Le serve – 25/06/2018 in 21:00

18/05/2018 // Predstave 2018

1W9A5106TEATRO ISTRIANO DI POLA
Jean Genet
LE SERVE

Traduttore: Vjenceslav Kapural
Regista, drammaturgo, scenografo, costumi, coreografo, selezione musicale: Damir Zlatar Frey
Luci: Dario Družeta
Consulente linguistico: Đurđa Škavić
Consigliere drammatico: Vesna Đikanović
Assistente scenografo: Goran Šaponja
Assistente costumi: Desanka Jankovic
Maschere e acconciature: Mighty King

Interpreti:
SOLANGE Petra Blašković
CLAIRE Rada Mrkšić
SIGNORA Ronald Braus
Organizzatore, direttore scena: Manuel Kaučić

Le serve, testo drammatico dello scrittore francese Jean-Genet, drammaturgo e attivista politico del secolo scorso, uno dei rappresentanti di spicco del teatro d’avanguardia e del teatro dell’assurdo – è un dramma che con la sua inconfondibile attualità, trova la propria strada allo spettatore contemporaneo, quasi esigendo di essere riviste e rilette, dimostrando che l’autore, in molti sensi controverso, sia un classico del nostro presente teatrale.

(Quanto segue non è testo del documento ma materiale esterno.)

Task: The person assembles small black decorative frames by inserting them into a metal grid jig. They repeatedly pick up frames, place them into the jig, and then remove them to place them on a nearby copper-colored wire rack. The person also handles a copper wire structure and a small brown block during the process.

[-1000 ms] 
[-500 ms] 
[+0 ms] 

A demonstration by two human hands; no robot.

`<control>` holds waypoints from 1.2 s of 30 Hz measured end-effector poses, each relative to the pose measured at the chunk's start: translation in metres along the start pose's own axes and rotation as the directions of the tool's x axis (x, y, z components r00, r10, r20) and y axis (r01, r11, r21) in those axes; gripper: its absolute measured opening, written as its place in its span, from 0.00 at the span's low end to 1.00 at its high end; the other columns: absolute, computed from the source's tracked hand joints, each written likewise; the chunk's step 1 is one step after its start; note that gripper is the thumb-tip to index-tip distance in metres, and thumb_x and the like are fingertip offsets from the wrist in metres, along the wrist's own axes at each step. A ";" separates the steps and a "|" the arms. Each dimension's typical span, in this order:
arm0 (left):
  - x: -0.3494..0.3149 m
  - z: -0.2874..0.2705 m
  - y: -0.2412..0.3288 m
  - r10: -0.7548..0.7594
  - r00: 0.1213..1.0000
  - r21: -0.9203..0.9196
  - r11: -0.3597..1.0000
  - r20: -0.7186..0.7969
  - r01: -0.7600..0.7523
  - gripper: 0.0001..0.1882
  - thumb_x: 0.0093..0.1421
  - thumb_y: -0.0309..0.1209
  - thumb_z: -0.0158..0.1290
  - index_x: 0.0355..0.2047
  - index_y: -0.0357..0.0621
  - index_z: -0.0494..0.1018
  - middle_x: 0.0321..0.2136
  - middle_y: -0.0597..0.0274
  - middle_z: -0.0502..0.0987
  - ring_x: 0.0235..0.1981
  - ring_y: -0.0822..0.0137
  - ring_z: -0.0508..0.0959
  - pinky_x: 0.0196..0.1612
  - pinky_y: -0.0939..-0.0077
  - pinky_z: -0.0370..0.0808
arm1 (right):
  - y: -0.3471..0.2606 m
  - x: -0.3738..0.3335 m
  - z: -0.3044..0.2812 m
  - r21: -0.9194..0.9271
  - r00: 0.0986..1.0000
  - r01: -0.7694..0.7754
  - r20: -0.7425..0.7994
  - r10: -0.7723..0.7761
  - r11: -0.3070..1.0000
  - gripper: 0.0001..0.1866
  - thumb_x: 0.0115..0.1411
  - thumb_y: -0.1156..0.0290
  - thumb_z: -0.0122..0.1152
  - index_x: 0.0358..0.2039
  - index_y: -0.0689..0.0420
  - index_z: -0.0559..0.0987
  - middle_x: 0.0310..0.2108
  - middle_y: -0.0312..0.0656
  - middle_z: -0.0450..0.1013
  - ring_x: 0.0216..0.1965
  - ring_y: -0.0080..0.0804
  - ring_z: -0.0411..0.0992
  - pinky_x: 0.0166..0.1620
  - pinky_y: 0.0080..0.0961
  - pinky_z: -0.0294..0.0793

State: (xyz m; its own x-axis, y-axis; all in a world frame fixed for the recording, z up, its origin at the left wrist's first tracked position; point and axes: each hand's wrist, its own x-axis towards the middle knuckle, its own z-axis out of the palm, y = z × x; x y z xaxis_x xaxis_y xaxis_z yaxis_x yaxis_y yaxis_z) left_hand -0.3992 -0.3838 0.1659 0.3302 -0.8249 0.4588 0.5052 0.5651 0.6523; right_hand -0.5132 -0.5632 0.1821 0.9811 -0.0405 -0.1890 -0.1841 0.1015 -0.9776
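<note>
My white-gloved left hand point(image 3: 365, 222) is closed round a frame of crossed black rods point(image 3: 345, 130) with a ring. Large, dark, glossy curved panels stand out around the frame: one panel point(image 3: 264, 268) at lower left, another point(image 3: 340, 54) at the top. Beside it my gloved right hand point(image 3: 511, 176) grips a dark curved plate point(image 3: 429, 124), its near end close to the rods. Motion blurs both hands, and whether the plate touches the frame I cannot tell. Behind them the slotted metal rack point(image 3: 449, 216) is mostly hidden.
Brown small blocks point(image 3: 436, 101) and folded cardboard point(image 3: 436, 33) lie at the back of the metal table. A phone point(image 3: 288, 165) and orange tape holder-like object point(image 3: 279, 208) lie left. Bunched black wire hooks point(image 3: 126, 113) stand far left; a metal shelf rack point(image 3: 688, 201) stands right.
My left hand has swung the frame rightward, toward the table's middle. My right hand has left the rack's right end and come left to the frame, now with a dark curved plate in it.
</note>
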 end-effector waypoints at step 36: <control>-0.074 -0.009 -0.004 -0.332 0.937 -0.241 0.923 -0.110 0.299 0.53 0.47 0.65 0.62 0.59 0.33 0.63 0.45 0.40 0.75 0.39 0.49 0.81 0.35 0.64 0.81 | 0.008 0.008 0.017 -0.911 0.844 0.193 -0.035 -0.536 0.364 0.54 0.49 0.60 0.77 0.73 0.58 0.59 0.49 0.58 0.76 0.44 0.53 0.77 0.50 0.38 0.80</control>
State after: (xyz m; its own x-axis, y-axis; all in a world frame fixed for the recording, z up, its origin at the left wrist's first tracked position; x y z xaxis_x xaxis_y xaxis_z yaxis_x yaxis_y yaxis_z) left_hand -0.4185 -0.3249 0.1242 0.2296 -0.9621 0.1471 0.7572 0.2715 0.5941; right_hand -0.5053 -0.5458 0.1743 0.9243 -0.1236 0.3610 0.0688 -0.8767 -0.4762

Perché Le serve e il loro autore, parlano degli istinti più oscuri provocati dalle circostanze di un noto ambiente (non) sociale, con una forte ed eccezionale poesia, quasi imponendo di essere osteggiato teatralmente, da un regista, o da qualcuno i cui manoscritti teatrali siano esaltati da un’emozione audace, da una forza d’opinione, ma anche con la ricerca intransigente di una poesia teatrale delicata e concepita esteticamente e messa in scena. Cioè, Damir Zlatar Frey. Si potrebbe dire che Le serve di Genet lo riconoscono e scelgono come regista per vivere e discuttere dei loro, ma anche nostri, dubbi morali ed esistenziali, per aiutarci a rendercene conto e quindi riconoscerli con l’aiuto della magia del teatro.

Questo spettacolo rispetterà l’idea di Genet della teatralizzazione che cancella i confini tra il gioco e la realtà, il servo e padroni, le vittime e i carnefici, così come altre dualità immanenti a questo testo, ma allo stesso tempo smaschererà e incolperà l’ipocrisia sociale condannandola, anche se oggi è diventata non solo accettabile, ma anche una forma di comportamento desiderabile.

Ci occuperemo delle differenze nella gerarchia sociale: il potere di coloro che possiedono il denaro, quel nuovo dio dei tempi moderni che ha eliminato l’utopia a vantaggio del rispetto del materiale, e di coloro che non possiedono nulla, ma vorrebbero fortemente appartenere a un tale mondo. Quanto le nostre serve sono pronte a sacrificare per realizzarlo?

Dov’è il limite? Quando e in che modo la vittima può reagire?

Da questi temi che vogliamo discutere e abbiamo bisogno di esprimere sulla scena teatrale, è ovvio che lo spettacolo tratterà l’essenza dell’uomo moderno, le condizioni in cui viviamo ai tempi del capitalismo liberale, tratterà la divisione di classe, la posizione di potere e la determinazione del destino attraverso la visione di due donne che non hanno nulla; la loro posizione sociale e il loro impiego le mettono in una situazione non invidiabile, di oppressi, umiliati e degradati.